Task to carry out: The output is the lines below from the one with "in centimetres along" through the one with "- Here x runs", both included, printed exactly and with no other line.

Supplied records:
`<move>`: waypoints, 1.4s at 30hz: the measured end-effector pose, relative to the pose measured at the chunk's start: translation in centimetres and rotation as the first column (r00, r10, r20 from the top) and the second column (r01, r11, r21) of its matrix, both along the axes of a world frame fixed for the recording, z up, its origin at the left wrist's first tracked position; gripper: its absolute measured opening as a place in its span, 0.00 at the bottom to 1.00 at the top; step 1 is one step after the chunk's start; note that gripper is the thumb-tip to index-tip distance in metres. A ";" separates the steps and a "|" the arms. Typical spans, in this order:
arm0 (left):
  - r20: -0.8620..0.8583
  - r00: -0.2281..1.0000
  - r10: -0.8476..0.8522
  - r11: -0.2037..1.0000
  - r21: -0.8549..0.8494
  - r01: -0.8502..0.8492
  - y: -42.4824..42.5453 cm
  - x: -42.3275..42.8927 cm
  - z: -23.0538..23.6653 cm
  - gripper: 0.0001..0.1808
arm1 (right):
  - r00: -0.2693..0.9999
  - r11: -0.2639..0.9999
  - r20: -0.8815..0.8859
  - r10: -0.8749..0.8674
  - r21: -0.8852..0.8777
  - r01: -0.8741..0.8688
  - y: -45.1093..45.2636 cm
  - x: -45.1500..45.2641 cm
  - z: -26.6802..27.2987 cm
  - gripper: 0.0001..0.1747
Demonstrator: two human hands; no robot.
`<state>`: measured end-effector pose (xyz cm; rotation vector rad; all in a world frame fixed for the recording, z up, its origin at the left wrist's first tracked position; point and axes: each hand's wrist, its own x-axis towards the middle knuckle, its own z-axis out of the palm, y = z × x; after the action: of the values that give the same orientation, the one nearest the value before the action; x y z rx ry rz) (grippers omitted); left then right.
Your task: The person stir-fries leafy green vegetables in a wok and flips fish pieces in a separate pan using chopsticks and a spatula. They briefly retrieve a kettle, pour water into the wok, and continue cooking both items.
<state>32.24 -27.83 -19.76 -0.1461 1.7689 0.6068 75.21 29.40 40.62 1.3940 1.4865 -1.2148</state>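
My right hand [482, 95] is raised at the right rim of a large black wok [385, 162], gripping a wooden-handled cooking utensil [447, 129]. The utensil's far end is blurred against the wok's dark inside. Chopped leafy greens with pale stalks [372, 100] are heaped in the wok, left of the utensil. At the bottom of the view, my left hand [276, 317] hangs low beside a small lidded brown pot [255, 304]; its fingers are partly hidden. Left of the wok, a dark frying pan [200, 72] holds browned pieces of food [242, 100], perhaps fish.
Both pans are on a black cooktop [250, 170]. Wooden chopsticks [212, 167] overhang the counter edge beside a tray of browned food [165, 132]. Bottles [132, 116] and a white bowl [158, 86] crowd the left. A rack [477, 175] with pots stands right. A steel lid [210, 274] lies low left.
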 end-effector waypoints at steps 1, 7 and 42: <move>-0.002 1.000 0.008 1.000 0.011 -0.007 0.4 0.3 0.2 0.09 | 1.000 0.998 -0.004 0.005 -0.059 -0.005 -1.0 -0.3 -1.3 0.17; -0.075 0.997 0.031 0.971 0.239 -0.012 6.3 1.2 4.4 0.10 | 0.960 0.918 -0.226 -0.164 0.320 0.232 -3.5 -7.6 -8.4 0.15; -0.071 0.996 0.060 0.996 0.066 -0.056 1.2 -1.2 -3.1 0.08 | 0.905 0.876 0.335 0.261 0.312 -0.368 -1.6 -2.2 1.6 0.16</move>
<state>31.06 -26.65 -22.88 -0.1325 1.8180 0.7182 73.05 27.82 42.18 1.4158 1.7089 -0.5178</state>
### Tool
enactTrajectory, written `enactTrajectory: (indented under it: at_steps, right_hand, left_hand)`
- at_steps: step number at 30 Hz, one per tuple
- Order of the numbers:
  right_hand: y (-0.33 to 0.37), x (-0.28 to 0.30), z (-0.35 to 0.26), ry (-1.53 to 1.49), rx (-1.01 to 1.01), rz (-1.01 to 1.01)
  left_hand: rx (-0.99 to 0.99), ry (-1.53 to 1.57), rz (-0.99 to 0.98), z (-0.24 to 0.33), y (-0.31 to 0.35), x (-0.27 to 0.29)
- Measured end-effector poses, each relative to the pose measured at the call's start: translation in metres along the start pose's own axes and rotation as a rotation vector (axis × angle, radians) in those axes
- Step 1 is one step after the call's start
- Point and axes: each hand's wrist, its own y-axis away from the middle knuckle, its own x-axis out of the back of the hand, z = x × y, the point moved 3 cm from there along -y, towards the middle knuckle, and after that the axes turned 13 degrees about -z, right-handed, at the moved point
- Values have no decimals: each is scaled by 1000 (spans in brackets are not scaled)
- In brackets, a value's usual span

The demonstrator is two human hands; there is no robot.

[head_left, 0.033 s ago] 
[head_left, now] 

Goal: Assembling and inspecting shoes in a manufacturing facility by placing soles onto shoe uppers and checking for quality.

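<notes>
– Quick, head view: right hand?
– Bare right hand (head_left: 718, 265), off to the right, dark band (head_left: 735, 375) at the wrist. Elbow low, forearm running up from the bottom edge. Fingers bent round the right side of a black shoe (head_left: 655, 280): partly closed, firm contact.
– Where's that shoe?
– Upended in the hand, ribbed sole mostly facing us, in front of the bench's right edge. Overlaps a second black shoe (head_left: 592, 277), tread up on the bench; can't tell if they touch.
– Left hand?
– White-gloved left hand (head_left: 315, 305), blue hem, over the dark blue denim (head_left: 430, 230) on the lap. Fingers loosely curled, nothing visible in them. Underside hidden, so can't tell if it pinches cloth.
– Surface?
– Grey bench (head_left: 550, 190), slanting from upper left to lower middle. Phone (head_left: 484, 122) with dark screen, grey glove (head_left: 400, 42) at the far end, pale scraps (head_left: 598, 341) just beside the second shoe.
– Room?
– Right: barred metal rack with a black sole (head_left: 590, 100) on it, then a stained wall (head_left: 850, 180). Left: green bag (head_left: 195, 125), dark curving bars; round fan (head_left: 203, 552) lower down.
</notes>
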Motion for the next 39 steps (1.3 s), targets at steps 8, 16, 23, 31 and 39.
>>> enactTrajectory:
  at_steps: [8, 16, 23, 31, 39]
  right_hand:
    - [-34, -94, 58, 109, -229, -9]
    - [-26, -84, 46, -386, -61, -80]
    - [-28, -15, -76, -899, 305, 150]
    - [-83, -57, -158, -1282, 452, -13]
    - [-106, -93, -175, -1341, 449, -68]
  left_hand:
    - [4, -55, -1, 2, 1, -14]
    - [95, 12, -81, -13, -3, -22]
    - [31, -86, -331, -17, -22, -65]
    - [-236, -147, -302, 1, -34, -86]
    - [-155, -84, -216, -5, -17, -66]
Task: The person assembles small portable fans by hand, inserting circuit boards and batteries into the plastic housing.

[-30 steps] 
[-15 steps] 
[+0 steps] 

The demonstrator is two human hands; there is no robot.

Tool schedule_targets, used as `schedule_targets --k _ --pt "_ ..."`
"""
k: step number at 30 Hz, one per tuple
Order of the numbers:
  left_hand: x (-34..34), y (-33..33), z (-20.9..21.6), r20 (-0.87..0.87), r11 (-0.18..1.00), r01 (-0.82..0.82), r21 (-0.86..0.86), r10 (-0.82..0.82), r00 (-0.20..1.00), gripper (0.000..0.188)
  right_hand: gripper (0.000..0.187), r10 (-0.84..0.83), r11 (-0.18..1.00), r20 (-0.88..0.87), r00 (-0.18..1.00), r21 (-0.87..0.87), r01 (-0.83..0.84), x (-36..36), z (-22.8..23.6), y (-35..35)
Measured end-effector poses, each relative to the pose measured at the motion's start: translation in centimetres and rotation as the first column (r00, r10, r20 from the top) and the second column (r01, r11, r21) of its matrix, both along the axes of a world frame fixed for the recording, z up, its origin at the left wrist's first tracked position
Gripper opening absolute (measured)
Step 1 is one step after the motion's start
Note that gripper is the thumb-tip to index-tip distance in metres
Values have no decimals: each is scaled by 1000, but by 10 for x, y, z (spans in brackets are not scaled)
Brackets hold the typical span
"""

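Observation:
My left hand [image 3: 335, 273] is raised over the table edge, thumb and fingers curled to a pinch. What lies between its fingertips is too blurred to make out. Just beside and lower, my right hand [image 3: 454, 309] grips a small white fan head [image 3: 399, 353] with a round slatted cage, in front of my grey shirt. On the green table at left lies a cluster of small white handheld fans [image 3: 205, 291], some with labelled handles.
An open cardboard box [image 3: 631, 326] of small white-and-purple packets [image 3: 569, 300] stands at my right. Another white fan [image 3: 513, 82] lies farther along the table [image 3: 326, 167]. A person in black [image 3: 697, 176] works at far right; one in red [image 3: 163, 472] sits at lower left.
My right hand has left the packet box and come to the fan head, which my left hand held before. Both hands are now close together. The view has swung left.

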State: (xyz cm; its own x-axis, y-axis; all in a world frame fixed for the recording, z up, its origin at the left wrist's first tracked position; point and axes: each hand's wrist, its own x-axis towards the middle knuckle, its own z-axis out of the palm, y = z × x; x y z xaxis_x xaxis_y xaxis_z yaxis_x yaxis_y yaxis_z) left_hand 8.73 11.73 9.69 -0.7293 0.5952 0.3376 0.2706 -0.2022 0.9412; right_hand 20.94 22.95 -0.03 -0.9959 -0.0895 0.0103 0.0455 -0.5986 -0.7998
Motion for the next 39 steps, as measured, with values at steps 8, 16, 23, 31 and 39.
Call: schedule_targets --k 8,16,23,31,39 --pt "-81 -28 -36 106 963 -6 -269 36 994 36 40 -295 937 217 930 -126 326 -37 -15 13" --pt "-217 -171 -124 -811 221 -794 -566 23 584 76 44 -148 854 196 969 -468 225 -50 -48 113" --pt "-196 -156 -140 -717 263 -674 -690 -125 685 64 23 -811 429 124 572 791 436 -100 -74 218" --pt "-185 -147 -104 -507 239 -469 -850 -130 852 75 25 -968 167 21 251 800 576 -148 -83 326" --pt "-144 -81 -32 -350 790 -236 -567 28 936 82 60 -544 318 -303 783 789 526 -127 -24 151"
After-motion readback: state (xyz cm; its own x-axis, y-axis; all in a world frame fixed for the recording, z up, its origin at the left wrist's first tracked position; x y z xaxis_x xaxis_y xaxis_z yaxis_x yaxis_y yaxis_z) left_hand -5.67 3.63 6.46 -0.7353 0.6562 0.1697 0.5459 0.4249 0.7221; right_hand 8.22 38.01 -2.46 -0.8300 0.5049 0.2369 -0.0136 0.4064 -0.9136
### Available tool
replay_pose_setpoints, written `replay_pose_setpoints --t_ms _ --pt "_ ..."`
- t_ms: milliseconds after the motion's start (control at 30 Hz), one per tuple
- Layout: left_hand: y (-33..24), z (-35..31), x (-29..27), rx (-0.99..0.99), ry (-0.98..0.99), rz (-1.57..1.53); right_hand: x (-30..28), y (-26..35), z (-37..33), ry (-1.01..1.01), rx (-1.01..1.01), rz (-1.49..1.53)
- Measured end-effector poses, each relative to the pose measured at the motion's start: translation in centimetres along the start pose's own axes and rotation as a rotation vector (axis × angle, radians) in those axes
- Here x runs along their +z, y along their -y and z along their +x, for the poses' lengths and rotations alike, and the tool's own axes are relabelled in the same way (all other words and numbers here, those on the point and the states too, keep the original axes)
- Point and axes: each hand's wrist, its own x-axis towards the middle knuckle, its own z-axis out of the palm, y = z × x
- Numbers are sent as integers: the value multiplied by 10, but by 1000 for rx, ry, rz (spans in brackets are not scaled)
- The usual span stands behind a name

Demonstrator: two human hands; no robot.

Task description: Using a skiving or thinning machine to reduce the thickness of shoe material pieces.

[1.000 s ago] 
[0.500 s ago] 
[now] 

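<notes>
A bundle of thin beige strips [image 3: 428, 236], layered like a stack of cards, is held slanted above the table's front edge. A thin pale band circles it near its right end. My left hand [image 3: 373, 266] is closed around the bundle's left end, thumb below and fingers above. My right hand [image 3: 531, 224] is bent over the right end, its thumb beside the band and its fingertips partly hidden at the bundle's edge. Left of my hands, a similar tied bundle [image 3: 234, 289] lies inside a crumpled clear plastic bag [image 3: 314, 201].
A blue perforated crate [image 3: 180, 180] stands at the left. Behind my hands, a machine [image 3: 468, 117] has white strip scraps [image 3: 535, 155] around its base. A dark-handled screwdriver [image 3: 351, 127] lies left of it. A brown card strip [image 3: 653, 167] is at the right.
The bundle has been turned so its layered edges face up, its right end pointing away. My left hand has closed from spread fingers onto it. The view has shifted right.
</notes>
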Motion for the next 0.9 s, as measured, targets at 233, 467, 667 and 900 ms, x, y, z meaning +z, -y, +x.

Exercise response:
- Measured end-effector poses, each relative to the pose measured at the motion's start: translation in centimetres along the start pose's own axes and rotation as a rotation vector (axis × angle, radians) in those axes
- Here x runs along their +z, y along their -y and z along their +x, for the poses' lengths and rotations alike, and the tool's own axes are relabelled in the same way (all other words and numbers here, those on the point and the states too, keep the original axes)

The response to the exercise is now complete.